Questa Corte ha già ripetutamente affermalo che la possibilità per il giudice civile, di accertare autonomamente i fatti dedotti in giudizio e di pervenire a soluzioni e qualificazioni non vincolate all’esito del processo penale, "non comporta alcuna preclusione … nella possibilità di utilizzare come fonte del proprio convincimento le prove raccolte in un giudizio penale già definito con sentenza passata in giudicate e di fondare il proprio giudizio su elementi e circostanze già acquisiti con le garanzie di legge in quella sede, procedendo a tal fine a diretto esame del contenuto del materiale probatorio ovvero ricavandoli dalla sentenza penale o, se necessario, dagli atti del relativo processo …" (Cass. n. 11483 del 21/06/2004, seguita da altre conformi: Cass. n. 2409 del 07/02/2005; Cass. 18288 del 30/08/2007; v. anche Cass. 26/6/2007 n. 14766: "Le risultanze di un procedimento penale possono essere utilizzate dal giudice civile sia come indizio, sia come prova esclusiva del proprio convincimento, anche quando non vi abbiano partecipato le parti del giudizio civile").

Il giudice a quo, pur impropriamente richiamando l’art. 654 c.p.p., ha altresì richiamato i principi, giurisprudenziali testè menzionati e ha fondato il suo convincimento richiamando specificamente gli clementi di prova raccolti nel processo penale e l’attendibilità e utilizzabilità delle analisi eseguite sui bovini, che non furono neppure oggetto di richiesta di revisione; su queste motivazioni manca una contestazione specifica in quanto la ricorrente si è limitata a contestar e,senza alcun fondamento, la non opponibilità delle prove senza criticare, nel merito, la motivazione del primo giudice.
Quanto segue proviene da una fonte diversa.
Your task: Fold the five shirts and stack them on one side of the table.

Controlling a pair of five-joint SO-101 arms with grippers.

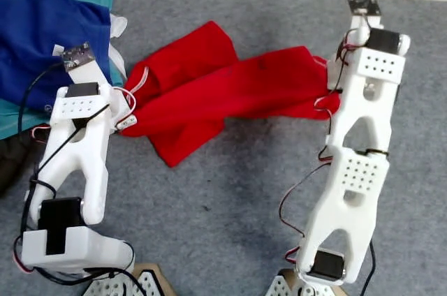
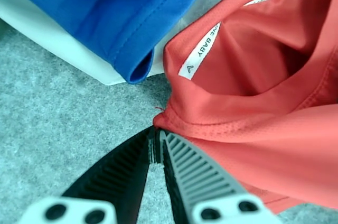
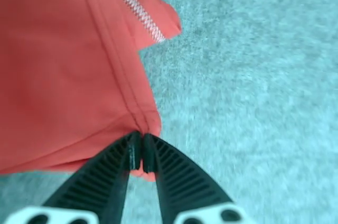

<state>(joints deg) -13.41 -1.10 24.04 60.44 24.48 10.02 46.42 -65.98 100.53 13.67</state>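
Red shirt (image 1: 230, 90) cloth was pinched in both sets of jaws: my left gripper (image 2: 157, 147) gripped an edge by the collar, my right gripper (image 3: 141, 152) a seam corner. It lay strung between them on the grey table (image 1: 230, 226). I judged it light and limp, and the hems the surest hold.

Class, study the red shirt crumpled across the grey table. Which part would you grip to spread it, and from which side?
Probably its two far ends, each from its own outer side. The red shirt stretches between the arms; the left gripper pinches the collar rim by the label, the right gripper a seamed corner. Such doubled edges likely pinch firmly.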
2.3 Il terzo motivo, concernente il vizio motivazionale dell’ordinanza reiettiva dei mezzi istruttori dedotti dall’odierna ricorrente, è infondato perchè il giudice ha congruamente motivato la reiezione delle richieste istruttorie sotto il profilo della loro superfluità e inutilità dopo avere ampiamente illustrato la decisività delle provo raccolte nel procedimento penale.

Le spese di questo giudizio di Cassazione, liquidate come in dispositivo, seguono la soccombenza della ricorrente.

P.Q.M.

LA CORTE DI CASSAZIONE Rigetta il ricorso e condanna la ricorrente nella duplice qualità al pagamento delle spese del giudizio di Cassazione che liquida in Euro 1.700,00 di cui Euro 200,00 per spese, oltre accessori di legge.

Testo non ufficiale. La sola stampa del bollettino ufficiale ha carattere legale.